__Exercise details__
A faithful copy of all the data is required; pictures should not be included.

__Raw data__
※
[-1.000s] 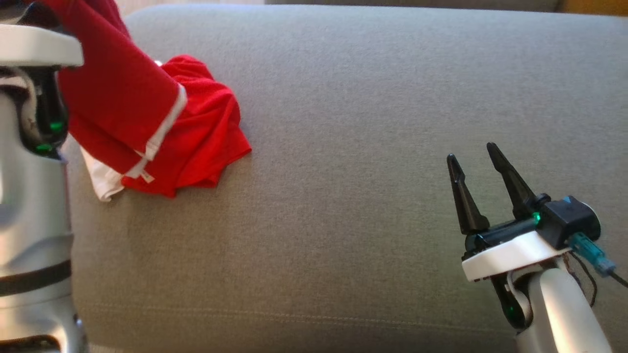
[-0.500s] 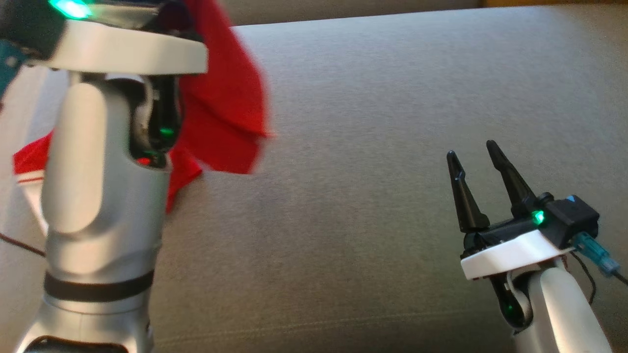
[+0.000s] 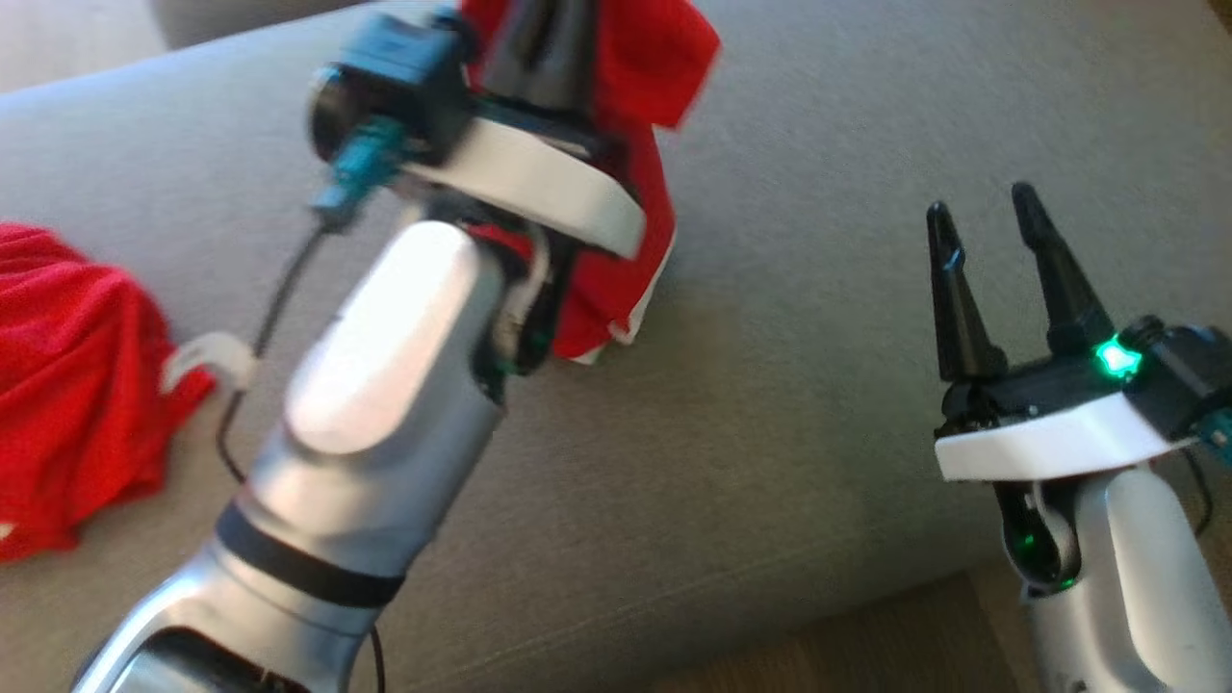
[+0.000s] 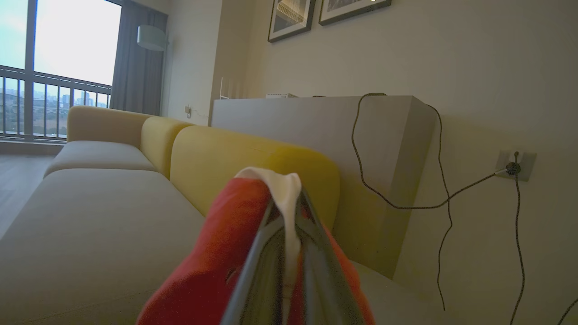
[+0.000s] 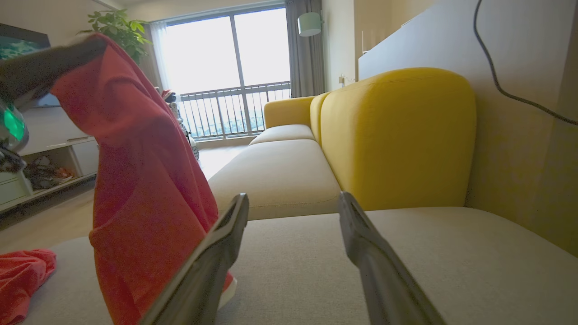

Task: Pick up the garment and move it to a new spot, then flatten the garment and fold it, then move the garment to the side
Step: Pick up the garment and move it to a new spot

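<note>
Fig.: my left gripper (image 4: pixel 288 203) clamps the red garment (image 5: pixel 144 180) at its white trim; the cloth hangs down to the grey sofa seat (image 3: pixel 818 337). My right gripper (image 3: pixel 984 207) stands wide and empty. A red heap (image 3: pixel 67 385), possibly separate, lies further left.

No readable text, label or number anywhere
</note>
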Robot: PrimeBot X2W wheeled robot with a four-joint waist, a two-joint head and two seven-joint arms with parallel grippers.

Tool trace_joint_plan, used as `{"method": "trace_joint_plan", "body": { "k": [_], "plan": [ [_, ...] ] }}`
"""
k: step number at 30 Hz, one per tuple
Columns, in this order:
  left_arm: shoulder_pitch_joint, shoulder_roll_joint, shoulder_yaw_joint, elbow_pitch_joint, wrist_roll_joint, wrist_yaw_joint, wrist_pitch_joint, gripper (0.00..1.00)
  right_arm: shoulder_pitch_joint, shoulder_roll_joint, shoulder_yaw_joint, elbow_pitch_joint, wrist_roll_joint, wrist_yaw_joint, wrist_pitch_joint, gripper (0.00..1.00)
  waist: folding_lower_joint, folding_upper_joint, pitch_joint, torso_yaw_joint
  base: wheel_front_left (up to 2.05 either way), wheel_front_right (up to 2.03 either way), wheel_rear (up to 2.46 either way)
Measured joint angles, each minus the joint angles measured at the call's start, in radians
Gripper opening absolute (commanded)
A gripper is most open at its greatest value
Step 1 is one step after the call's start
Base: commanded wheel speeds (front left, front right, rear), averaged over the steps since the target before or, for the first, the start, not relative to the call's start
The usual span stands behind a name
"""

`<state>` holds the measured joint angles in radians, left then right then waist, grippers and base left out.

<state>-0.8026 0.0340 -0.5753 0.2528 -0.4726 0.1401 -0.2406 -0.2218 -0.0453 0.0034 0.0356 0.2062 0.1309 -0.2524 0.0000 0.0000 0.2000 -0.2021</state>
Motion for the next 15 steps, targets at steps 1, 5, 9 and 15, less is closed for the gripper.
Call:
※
__Answer to this task__
[-1.000s] 
[-0.500s] 
[+0.000s] 
[+0.000s] 
[+0.000s] 

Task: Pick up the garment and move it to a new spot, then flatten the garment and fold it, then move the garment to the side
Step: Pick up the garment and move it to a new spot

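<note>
Fig.: my left gripper (image 4: pixel 288 203) clamps the red garment (image 5: pixel 144 180) at its white trim; the cloth hangs down to the grey sofa seat (image 3: pixel 818 337). My right gripper (image 3: pixel 984 207) stands wide and empty. A red heap (image 3: pixel 67 385), possibly separate, lies further left.

No readable text, label or number anywhere
</note>
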Robot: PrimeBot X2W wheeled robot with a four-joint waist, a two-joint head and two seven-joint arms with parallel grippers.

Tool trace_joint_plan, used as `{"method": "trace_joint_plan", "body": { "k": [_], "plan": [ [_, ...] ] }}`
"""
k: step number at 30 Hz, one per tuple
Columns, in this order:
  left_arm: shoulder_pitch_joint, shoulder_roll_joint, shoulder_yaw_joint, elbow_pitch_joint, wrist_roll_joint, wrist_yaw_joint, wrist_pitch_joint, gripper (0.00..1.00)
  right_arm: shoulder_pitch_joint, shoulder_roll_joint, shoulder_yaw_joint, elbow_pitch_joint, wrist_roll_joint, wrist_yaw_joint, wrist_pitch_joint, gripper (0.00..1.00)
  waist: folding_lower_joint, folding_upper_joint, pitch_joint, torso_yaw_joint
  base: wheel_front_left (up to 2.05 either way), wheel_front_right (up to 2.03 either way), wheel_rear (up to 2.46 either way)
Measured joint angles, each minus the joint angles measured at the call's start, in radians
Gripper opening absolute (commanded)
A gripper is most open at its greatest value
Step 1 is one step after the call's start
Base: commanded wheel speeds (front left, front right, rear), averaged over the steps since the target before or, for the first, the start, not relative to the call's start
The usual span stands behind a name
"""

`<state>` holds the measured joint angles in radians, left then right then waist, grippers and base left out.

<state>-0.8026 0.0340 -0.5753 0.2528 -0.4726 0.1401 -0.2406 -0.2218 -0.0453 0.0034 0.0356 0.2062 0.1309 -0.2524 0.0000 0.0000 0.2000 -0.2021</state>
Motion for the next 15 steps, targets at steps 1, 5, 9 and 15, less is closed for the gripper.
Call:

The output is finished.